Religion played a significant role in the development of the Slovenian nation and of the country of Slovenia.[ citation needed ] After a centuries-long tradition of a state church, interrupted by the periods of Protestant Reformation (in the 16th century) and post–World War II socialism (which ousted religion from the public life), a degree of separation of the state and the church has been reached in independent Slovenia. In February 2007 Slovenia passed a new Religious Freedom Act with a bias towards the Catholic Church (particularly in regard to state funding) and strict terms for the registration of new religious communities.
The Catholic Church in Slovenia is part of the worldwide Catholic Church, under the spiritual leadership of the Pope in Rome.
There are around 1,135,626 Catholics in the country (about 57.8% of the total population as per the 2002 Census).The country is divided into six dioceses, including two archdioceses.
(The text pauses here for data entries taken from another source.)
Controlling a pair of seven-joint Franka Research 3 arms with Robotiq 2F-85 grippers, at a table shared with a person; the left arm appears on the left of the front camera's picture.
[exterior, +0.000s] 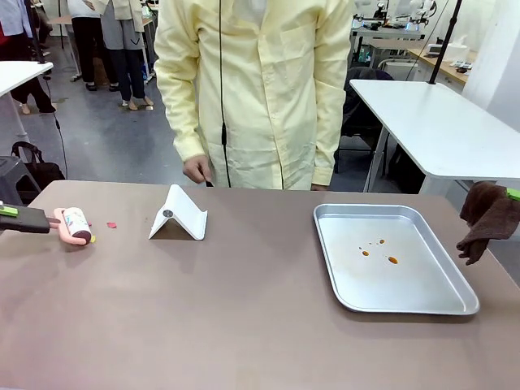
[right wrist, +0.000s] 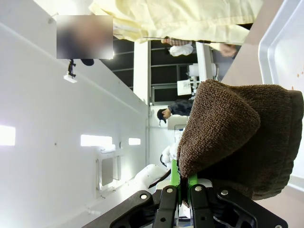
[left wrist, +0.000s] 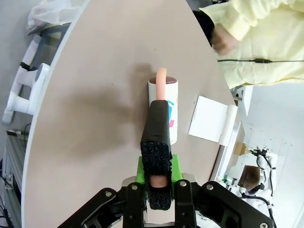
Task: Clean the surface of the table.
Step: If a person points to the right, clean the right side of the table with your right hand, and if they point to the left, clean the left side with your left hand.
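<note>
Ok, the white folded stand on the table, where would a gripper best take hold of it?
Probably at its top ridge, coming down from above: the white stand sits like a tent, its panels meeting in a narrow peak that jaws could span, while its base spreads wide on the table.

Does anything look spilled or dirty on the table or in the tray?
Yes. A few orange-brown drops lie in the middle of the tray, and small red and yellow scraps lie on the table beside the roller. Nothing else stands out.
</note>
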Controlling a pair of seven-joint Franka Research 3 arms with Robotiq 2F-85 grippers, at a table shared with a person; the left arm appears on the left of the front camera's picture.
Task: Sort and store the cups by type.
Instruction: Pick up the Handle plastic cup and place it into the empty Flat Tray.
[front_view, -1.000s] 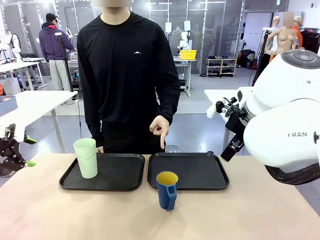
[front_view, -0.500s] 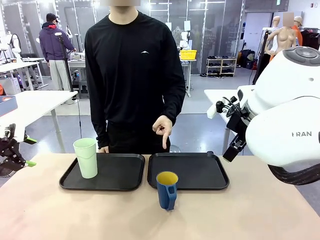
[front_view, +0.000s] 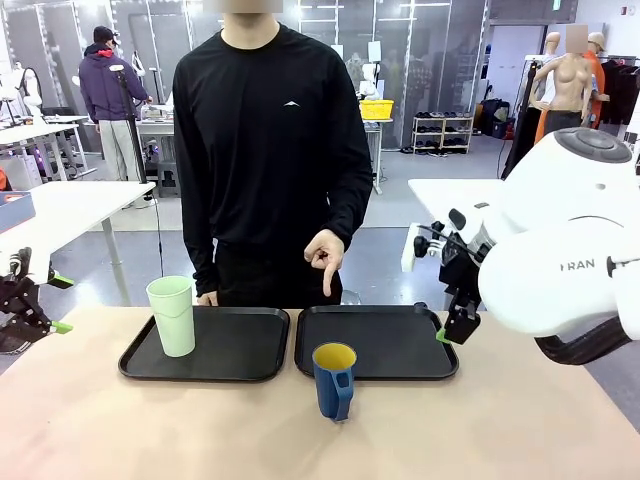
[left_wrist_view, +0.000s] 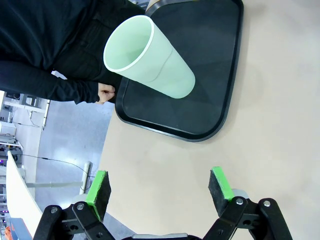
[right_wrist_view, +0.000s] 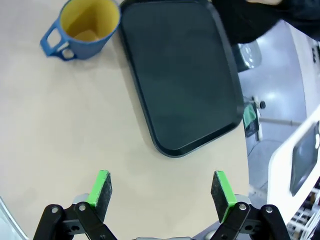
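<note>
**Three Cameras Covering One Table**

The front camera is sitting on the robot's side, facing across the table (front_view: 120, 430) toward the person (front_view: 275, 150) and taking in the whole tabletop. The left wrist camera is looking in from the table's left edge, rolled sideways, at the left tray (left_wrist_view: 215, 50) and mint tumbler (left_wrist_view: 150, 60) — the right wrist camera is looking down on the right tray (right_wrist_view: 185, 90) and blue mug (right_wrist_view: 87, 22). The front view is sharing these with each.

Mint-green tumbler (front_view: 173, 318), blue mug (front_view: 333, 385) yellow inside, black trays (front_view: 240, 342)
</note>
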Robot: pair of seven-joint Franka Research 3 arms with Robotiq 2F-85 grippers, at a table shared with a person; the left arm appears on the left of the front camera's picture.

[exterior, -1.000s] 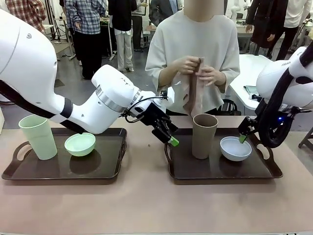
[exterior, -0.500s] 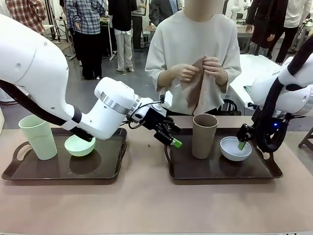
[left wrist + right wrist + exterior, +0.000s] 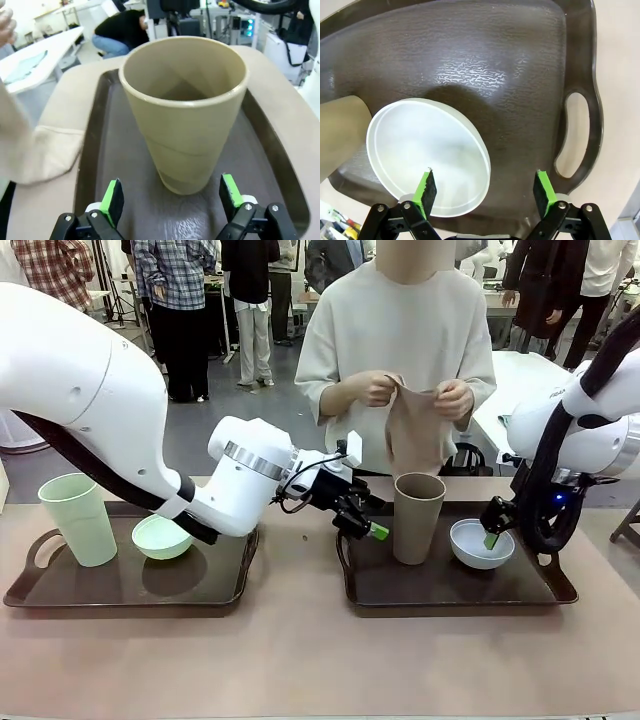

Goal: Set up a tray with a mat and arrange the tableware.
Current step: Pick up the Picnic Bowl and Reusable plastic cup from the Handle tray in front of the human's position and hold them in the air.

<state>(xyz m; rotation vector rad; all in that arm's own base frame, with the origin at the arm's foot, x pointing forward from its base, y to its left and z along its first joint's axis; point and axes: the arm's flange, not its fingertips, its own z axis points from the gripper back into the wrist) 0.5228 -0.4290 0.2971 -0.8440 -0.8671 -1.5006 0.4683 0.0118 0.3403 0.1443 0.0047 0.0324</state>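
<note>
Starting big: your left tray (image 3: 120, 602) and right tray (image 3: 450, 602) are both bare of any mat. The person holds the brown mat (image 3: 410, 435) up beyond the far edge. The pale green cup (image 3: 80, 520) and mint bowl (image 3: 160, 537) sit on the left tray, the tan cup (image 3: 418, 517) and whitish bowl (image 3: 480, 545) on the right. Your left gripper (image 3: 170, 194) gapes around the tan cup without touching it. Your right gripper (image 3: 484, 189) is spread over the whitish bowl's rim. Setup looks barely begun.

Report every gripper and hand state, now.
Left gripper: open, astride the tan-brown cup's base.
Right gripper: open, straddling the pale bowl's rim.
Person's right hand: holding a brown cloth.
Person's left hand: holding the same cloth.
</note>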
The diocese of Maribor was elevated to an archdiocese by Pope Benedict XVI in 2006. Additionally, the pope created three new sees, namely Novo Mesto, Celje and Murska Sobota.
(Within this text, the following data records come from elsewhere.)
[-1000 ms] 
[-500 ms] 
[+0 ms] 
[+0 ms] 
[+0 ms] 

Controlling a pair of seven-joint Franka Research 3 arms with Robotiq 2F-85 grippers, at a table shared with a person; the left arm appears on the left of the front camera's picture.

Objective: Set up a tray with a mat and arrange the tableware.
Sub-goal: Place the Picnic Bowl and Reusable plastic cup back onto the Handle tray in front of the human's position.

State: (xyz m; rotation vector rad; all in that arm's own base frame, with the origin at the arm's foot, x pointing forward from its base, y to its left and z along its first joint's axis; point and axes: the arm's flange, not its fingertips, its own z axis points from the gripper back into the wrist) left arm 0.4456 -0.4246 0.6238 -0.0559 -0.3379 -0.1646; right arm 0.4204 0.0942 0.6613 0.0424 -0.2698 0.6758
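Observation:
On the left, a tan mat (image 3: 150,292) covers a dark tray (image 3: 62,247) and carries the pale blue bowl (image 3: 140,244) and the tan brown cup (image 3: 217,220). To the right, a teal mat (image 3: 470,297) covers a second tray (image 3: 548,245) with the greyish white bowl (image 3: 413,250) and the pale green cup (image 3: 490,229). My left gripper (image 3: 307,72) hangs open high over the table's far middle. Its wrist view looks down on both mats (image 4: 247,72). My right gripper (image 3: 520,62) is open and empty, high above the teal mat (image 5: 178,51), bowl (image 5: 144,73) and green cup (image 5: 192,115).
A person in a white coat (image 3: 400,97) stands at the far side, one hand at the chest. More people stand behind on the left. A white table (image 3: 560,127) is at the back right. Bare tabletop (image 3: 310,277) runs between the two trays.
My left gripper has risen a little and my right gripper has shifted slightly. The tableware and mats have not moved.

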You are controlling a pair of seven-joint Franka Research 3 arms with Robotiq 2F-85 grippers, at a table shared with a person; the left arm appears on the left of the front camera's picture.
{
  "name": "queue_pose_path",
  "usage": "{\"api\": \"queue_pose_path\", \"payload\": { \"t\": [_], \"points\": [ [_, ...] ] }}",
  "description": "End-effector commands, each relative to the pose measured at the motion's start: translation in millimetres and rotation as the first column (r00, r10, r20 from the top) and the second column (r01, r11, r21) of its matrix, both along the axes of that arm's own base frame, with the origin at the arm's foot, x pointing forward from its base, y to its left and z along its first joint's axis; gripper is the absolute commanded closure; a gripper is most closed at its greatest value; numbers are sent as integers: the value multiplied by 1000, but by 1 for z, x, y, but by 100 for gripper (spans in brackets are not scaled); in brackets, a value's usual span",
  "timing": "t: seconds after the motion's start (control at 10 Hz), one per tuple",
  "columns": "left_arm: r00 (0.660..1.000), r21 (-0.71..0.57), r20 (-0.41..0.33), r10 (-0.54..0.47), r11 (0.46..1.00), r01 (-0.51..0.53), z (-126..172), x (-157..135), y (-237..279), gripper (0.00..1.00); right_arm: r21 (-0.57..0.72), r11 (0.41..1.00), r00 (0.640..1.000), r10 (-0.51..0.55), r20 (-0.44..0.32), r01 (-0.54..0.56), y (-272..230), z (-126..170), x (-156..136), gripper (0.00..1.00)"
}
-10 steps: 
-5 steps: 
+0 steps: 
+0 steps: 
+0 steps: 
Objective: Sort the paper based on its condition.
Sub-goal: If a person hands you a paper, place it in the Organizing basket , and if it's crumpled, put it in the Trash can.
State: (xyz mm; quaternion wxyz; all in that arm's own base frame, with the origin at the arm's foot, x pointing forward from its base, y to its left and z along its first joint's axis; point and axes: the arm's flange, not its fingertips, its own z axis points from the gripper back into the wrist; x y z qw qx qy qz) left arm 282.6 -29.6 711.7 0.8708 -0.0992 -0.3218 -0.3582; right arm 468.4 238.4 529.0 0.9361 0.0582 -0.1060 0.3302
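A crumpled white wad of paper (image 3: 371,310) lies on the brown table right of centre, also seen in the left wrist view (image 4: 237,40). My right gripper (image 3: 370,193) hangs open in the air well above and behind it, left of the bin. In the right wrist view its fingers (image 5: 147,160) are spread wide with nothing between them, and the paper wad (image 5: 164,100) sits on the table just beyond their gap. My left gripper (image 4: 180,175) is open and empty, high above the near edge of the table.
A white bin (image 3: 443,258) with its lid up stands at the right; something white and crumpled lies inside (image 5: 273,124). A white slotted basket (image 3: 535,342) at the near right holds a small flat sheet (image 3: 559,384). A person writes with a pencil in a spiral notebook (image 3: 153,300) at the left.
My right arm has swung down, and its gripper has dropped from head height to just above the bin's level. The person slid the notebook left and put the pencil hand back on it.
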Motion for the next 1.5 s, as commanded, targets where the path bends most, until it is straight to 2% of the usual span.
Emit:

Protestantism is tightly-knit with the history of Slovenians, with the Slovenian language having been established in the Reformation. Primož Trubar was a leading early Slovenian author and a Protestant reformer. He contributed to the development of the Slovenian language and Slovenian culture.
The Reformation flourished in the 16th century, accounting for the vast majority of cultural development in Slovenian. Lutheranism was the most popular Protestant denomination among Slovenians, with minorities, most notably Calvinism.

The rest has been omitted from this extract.